=== Section Start ===

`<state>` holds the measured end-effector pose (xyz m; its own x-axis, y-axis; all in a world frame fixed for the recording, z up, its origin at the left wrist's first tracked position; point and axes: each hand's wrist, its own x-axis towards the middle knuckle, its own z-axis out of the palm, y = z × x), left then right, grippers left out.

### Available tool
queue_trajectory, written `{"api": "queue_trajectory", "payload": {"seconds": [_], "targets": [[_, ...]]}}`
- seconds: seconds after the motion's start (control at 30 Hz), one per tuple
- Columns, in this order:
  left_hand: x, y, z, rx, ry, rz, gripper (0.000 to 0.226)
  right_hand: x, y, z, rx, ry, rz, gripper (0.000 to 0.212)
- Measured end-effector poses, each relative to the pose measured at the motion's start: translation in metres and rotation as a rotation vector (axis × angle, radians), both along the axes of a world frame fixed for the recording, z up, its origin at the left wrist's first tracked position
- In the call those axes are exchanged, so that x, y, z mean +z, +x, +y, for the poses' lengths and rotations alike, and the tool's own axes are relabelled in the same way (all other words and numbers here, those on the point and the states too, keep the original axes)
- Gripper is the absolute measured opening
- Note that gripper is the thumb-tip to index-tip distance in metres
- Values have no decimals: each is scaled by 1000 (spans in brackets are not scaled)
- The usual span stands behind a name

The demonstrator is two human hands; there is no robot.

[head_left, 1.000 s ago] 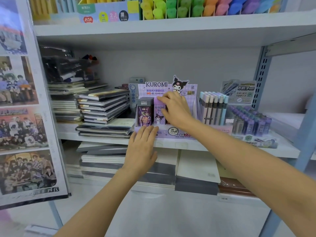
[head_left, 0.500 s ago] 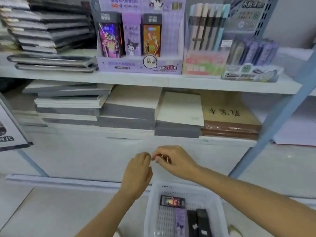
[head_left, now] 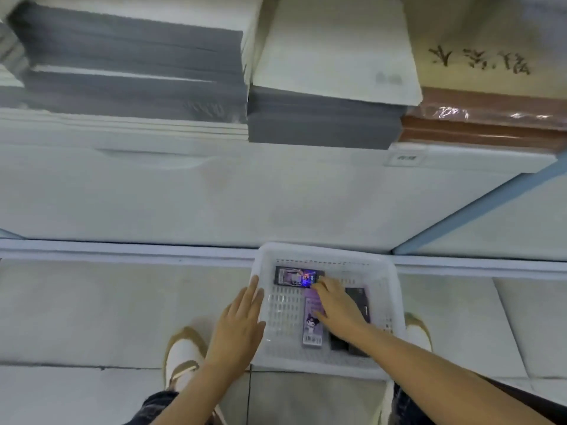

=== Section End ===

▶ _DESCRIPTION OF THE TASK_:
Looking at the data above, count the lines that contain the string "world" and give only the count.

▶ _RESULT_:
2